▶ _Problem description_:
Given the entries that follow, write out exactly the lines starting at the one containing "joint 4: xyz" and ending at the one containing "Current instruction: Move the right", both ends included, and only those.

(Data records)
+---+

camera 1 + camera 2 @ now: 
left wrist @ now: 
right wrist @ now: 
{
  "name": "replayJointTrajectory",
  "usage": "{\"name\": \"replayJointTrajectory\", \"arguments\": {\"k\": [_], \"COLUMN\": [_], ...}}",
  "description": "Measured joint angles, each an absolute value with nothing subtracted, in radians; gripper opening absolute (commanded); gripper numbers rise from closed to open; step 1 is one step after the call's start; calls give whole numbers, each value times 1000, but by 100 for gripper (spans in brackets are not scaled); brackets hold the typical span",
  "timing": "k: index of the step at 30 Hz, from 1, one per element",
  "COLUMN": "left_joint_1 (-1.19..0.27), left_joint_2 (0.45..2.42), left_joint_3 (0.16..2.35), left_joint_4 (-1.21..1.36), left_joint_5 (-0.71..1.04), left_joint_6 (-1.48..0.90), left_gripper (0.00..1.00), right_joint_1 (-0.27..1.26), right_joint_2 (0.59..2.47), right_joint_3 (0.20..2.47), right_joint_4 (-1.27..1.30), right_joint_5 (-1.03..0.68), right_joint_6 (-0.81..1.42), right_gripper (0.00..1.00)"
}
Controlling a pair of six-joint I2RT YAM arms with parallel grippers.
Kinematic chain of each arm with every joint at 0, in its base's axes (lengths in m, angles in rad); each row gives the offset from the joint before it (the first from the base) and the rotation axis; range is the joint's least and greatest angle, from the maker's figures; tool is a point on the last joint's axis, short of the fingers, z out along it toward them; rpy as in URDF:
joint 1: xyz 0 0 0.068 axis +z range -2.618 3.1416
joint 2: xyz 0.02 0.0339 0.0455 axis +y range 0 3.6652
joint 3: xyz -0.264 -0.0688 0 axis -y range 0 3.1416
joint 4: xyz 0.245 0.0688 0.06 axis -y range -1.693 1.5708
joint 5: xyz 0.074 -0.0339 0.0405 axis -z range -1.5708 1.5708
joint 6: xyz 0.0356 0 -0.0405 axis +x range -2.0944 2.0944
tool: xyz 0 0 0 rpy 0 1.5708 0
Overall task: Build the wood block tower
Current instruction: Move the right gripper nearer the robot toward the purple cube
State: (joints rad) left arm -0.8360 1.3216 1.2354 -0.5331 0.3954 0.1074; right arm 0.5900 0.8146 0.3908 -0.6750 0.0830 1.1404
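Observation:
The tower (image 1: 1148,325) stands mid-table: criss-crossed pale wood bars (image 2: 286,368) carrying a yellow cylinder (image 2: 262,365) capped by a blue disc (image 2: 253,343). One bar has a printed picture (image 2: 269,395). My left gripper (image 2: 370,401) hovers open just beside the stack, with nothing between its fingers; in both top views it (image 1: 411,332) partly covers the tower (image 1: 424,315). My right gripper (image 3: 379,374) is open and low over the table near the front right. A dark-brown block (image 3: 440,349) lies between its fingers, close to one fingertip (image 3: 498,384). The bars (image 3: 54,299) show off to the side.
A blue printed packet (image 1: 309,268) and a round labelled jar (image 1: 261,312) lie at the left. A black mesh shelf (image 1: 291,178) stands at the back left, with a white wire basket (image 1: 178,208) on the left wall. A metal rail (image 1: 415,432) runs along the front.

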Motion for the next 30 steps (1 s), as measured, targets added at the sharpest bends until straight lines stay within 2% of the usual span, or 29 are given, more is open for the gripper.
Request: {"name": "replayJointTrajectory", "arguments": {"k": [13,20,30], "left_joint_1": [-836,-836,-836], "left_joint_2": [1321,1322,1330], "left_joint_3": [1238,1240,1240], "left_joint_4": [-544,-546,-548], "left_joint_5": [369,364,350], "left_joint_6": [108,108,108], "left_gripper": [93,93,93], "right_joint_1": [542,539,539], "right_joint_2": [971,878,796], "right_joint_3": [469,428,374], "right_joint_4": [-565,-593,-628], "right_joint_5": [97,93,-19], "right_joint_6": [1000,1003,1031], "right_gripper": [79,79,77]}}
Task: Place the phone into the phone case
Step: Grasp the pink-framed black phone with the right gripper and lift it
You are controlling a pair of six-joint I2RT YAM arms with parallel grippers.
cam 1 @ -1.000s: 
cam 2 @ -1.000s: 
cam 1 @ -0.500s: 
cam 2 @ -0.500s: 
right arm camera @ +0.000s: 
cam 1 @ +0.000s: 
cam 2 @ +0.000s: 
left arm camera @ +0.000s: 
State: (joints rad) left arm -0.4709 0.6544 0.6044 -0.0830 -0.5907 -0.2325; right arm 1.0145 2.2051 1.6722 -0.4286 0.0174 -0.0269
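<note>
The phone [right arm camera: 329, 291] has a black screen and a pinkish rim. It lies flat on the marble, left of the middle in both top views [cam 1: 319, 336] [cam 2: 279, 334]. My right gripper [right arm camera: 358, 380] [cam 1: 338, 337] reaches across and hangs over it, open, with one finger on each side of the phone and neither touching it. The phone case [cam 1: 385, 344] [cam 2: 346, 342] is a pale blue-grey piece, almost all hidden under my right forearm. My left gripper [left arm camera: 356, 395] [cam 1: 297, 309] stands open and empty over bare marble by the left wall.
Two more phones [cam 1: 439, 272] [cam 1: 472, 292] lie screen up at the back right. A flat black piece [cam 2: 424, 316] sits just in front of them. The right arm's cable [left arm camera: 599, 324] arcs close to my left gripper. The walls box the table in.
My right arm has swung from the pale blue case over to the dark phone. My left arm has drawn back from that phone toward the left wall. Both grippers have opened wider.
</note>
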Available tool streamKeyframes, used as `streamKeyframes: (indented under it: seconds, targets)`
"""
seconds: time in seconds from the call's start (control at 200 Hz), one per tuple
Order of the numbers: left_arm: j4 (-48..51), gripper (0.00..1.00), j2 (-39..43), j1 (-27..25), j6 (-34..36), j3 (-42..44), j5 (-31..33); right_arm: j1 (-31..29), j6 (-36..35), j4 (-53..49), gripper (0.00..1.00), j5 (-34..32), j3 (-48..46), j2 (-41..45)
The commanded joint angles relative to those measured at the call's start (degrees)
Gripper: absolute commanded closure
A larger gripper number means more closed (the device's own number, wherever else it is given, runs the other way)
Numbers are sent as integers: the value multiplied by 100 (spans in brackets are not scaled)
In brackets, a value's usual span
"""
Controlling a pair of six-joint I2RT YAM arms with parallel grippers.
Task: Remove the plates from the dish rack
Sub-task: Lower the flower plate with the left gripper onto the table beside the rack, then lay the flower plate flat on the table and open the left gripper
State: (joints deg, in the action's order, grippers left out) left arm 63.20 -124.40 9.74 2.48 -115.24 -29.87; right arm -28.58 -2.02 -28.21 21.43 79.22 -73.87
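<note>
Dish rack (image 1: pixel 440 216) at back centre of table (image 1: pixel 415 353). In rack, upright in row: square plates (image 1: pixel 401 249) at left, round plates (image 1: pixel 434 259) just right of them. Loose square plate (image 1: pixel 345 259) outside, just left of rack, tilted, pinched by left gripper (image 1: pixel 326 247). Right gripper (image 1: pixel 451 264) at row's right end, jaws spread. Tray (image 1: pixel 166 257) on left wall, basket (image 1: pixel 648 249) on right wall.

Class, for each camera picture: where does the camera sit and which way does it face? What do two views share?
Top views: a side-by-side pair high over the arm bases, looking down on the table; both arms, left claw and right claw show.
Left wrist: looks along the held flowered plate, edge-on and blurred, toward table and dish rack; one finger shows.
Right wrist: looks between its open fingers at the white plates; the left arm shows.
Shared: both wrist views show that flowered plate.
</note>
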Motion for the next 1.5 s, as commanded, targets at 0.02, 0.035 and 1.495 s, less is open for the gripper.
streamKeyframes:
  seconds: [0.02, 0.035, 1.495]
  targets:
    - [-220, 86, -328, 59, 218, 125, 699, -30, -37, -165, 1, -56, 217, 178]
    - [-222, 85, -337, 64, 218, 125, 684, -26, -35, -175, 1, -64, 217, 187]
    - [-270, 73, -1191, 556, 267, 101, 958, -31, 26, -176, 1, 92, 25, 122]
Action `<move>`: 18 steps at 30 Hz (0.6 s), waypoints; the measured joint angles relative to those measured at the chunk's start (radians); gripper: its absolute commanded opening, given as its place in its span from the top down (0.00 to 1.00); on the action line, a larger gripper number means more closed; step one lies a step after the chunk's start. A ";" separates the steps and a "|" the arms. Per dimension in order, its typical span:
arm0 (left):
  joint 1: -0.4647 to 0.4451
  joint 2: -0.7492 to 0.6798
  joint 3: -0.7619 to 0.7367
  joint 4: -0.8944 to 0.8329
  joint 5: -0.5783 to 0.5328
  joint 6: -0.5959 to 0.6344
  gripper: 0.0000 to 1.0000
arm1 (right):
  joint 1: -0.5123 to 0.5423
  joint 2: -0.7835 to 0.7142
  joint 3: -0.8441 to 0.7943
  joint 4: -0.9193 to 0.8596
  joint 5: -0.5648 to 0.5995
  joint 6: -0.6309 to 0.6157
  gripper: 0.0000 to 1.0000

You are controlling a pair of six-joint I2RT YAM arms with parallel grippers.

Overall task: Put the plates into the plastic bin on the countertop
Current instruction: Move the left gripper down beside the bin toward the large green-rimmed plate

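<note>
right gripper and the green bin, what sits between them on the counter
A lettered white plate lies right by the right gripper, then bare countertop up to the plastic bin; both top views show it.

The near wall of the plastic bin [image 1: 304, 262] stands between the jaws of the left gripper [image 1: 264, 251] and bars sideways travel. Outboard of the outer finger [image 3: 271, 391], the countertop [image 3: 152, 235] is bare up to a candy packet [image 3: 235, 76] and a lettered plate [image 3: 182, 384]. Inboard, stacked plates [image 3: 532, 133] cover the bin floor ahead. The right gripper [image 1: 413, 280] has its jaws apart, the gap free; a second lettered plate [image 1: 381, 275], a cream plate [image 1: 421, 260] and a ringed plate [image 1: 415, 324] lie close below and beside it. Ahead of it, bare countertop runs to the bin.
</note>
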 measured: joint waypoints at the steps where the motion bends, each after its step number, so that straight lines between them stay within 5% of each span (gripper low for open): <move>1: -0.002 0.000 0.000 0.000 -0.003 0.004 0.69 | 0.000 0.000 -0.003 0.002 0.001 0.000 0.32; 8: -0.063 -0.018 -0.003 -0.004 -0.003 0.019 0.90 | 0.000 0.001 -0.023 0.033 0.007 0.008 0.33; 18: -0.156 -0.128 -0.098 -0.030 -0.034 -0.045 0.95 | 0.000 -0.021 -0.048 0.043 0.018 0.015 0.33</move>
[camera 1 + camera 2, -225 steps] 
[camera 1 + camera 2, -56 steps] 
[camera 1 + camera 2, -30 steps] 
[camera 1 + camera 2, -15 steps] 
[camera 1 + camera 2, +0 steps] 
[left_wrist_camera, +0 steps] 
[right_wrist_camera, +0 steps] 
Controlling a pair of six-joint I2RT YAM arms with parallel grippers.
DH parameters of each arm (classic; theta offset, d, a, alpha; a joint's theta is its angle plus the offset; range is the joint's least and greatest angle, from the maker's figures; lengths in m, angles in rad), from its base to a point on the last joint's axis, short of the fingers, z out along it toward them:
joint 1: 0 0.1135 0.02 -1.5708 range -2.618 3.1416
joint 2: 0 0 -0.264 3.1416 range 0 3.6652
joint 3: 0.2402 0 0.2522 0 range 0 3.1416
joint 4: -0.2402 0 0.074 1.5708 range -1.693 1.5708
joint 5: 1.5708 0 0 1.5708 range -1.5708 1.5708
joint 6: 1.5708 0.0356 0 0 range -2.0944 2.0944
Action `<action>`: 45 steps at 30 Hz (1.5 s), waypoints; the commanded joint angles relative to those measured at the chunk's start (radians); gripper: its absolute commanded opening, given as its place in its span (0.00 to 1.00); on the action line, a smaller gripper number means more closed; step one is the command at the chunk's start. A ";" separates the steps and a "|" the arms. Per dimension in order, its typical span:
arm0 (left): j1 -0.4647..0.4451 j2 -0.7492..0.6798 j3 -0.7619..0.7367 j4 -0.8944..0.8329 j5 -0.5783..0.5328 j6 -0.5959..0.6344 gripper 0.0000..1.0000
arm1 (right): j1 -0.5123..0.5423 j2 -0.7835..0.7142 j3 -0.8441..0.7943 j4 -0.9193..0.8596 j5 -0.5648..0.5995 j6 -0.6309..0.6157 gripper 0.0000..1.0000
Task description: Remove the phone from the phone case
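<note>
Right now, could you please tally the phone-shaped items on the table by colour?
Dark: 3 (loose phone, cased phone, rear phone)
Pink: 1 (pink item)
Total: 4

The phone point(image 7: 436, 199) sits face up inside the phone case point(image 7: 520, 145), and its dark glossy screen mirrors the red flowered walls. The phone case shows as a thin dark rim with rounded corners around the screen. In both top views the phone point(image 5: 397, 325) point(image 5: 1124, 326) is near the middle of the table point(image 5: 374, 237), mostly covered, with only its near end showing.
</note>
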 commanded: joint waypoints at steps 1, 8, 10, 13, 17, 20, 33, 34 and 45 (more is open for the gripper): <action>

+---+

▶ _Task result_:
joint 4: xyz 0.245 0.0688 0.06 axis -y range -1.693 1.5708
joint 5: xyz 0.074 -0.0339 0.0405 axis -z range -1.5708 1.5708
joint 6: xyz 0.0356 0 -0.0405 axis +x range -2.0944 2.0944
tool: xyz 0 0 0 rpy 0 1.5708 0
Overall task: Build the wood block tower
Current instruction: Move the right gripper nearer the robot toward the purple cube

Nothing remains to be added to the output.